Port-de-Paix : Opérations de fermeture des institutions publiques

Port-de-Paix__TRiboLAND) Environ une dizaine de personnes se réclamant de l’opposition à Port-de-Paix, ont cadenassé les barrières des locaux de differents bureaux régionaux de l’État, comme, la Douane, la DGI, l’APN de l’Office Nationale d’assurance vieillesse (ONA), le ministère de l’éducation Nationale et de la formation professionnelles (MENFP), le Tribunal de paix de Port-de-Paix…pour ne citer que celles-là, lors d’un mouvement de protestation démarré de très tôt dans la matinée du Vendredi 14 Juin 2019. Cependant, à la suite des interventions des forces de l’ordre et du commissaire du gouvernement de Port-de-Paix, Me Jean Volney Bellamin, la situation a pu revenir à la normale. Les bureaux sont ouvertes momentanément, mais beaucoup d’employés ont remboursé le chemin.

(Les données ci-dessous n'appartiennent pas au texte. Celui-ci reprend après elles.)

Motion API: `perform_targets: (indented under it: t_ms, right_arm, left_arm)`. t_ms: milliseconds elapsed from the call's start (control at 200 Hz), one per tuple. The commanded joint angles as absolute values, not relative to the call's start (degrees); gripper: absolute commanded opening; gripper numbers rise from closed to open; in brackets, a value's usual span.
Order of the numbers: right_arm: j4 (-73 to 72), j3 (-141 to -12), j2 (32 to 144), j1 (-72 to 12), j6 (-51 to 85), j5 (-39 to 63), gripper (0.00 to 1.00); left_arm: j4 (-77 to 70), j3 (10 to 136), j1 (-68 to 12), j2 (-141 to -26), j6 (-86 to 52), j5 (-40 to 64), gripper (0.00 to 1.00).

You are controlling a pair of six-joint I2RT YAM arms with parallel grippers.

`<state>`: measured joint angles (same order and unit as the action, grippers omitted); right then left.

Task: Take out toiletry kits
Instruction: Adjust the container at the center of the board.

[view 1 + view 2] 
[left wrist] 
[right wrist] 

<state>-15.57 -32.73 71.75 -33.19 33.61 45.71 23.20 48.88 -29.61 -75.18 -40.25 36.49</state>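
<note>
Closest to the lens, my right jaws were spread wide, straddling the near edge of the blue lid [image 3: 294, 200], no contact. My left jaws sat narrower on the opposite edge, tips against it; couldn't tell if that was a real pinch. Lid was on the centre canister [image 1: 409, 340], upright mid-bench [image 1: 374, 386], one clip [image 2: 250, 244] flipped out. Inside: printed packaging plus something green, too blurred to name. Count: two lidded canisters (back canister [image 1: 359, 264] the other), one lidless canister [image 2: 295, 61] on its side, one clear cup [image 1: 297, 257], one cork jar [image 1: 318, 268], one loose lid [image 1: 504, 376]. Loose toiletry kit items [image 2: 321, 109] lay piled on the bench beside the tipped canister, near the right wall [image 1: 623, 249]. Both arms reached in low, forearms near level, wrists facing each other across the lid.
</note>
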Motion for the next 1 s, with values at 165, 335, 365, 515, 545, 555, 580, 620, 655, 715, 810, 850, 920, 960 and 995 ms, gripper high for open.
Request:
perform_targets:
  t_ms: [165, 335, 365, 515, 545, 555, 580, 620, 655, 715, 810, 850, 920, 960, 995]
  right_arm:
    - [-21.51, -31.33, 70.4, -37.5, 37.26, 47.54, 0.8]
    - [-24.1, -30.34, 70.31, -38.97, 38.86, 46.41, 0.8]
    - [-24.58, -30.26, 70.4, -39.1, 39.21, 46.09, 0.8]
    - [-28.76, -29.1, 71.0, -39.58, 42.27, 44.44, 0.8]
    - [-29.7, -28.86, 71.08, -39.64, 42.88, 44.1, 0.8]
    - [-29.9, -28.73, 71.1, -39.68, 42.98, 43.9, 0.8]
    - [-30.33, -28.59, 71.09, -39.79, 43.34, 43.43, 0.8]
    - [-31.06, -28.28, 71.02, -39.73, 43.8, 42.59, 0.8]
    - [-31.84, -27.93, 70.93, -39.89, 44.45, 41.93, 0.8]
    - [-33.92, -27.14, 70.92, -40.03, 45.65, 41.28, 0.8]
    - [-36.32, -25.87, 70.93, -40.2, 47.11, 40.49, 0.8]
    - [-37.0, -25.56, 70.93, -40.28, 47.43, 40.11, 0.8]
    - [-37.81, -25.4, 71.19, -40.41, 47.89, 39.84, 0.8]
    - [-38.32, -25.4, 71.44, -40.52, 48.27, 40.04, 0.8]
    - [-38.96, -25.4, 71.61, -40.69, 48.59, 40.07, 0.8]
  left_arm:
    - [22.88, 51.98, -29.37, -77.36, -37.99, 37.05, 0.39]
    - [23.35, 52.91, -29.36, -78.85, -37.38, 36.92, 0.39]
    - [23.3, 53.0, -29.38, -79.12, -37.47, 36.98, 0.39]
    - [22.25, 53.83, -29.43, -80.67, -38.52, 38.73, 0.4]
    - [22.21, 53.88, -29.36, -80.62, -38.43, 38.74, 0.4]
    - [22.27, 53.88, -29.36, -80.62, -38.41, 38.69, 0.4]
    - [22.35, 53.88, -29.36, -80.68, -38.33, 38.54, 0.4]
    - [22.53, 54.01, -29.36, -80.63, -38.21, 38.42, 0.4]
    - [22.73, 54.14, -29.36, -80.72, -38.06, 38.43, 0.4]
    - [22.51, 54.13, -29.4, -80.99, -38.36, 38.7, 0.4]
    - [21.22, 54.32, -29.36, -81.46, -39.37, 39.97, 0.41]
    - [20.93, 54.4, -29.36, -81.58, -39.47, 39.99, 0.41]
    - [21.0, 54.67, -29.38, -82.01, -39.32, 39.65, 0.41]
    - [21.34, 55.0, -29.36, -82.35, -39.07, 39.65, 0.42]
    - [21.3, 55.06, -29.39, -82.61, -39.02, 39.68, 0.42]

Cette action d’un petit groupe des anti-Jovenel Moïse serait inscrite dans le cadre d’une série de mouvements de protestation déclenchés dans plusieurs régions du pays exigeant la démission du président élu, Jovenel Moïse au pouvoir et la réalisation du procès Pétrocaribe. Au cours de cette opération qui a duré une heure de temps environ, les protestataires ont lancé des propos grossiers à l’endroit du chef de l’État qui, selon eux, constituerait une handicape au bon déroulement du procès pétrocaribe. ” Le président Jovenel doit obligatoirement démissionner de es fonctions en vue de permettre à la justice de se statuer sur les accusations portées contre lui”, a souhaité Pierre Joseph, le porte-parole de l’organisation “Tèt kole tipeyizan nodwès”.
Parallèlement, d’aucuns s’interrogent et s’en doutent fort sur les mobiles réels et la velléité des membres de l’opposition demandant la démission du président de la république dans son poste, par le fait que la première partie du rapport de la Cour Supérieur des Comptes et du Contentieux Administratif (CSC/CA) à indexé un ensemble de personnalités et d’anciens hauts dignitaires de la fonction publique, des firmes et des institutions et les manifestants ont sans doute mis à l’écart dans ses revendications. Encore moins le chef de l’État n’est pas pratiquement l’unique personnalité dont son nom est figuré dans la deuxième partie de ce rapport concernant les dépenses douteuses des fonds pétrocaribe. ” Il faut qu’il y ait, effectivement, une vraie bataille contre le chômage et la cherté de la vie en Haïti, contre la dépréciation de la gourdes. Mais, les chefs de file des mouvements de protestations doivent combattre réellement en faveur les couches les plus vulnérables du pays”, ont-ils martelé.
Toutefois, se référant aux actes perpétrés contre les institutions publiques à Port-de-Paix, il est jusqu’à présent absurde de parler d’un vaste mouvement contre le président Jovenel Moïse, il s’agit tout simplement de l’oeuvre d’un petit groupe cherchant une visibilité politique qui offre des spectacles à la population. C’est un mouvement totalement isolé qui ne pouvait pas réunir même une trentaines de participants dans la rue. Pour l’instant, tous les bureaux régionaux des services déconcentrés de l’État fonctionnent, mais les services sont un peu paralysés dans la journée du Vendredi 14 Juin, puisque la population a moins fréquenté, peut-être, par mesure prudence et de précaution. Mais les activités de commerce, de l’école, de transports intercommunaux fonctionnent normalement dans le Nord’Ouest, à Port-de-Paix en particulier.
Cependant, partout où l’on passe dans le chef-lieu du Nord’Ouest, on trouve pratiquement des gens murmurant la situation actuelle du pays. Les prix des produits de premières nécessités s’étendent à la hausse presque chaque jour. Même ceux-là ayant un minimum de revenus sont entrain de se plaindre, voir pour gens habitant dans les quartiers populaires vivant déjà dans la précarité économique. Donc, c’est une situation inacceptable. Mais toutefois, la grande majorité des port-de-paisiens croient dans une solution réfléchie et concertée.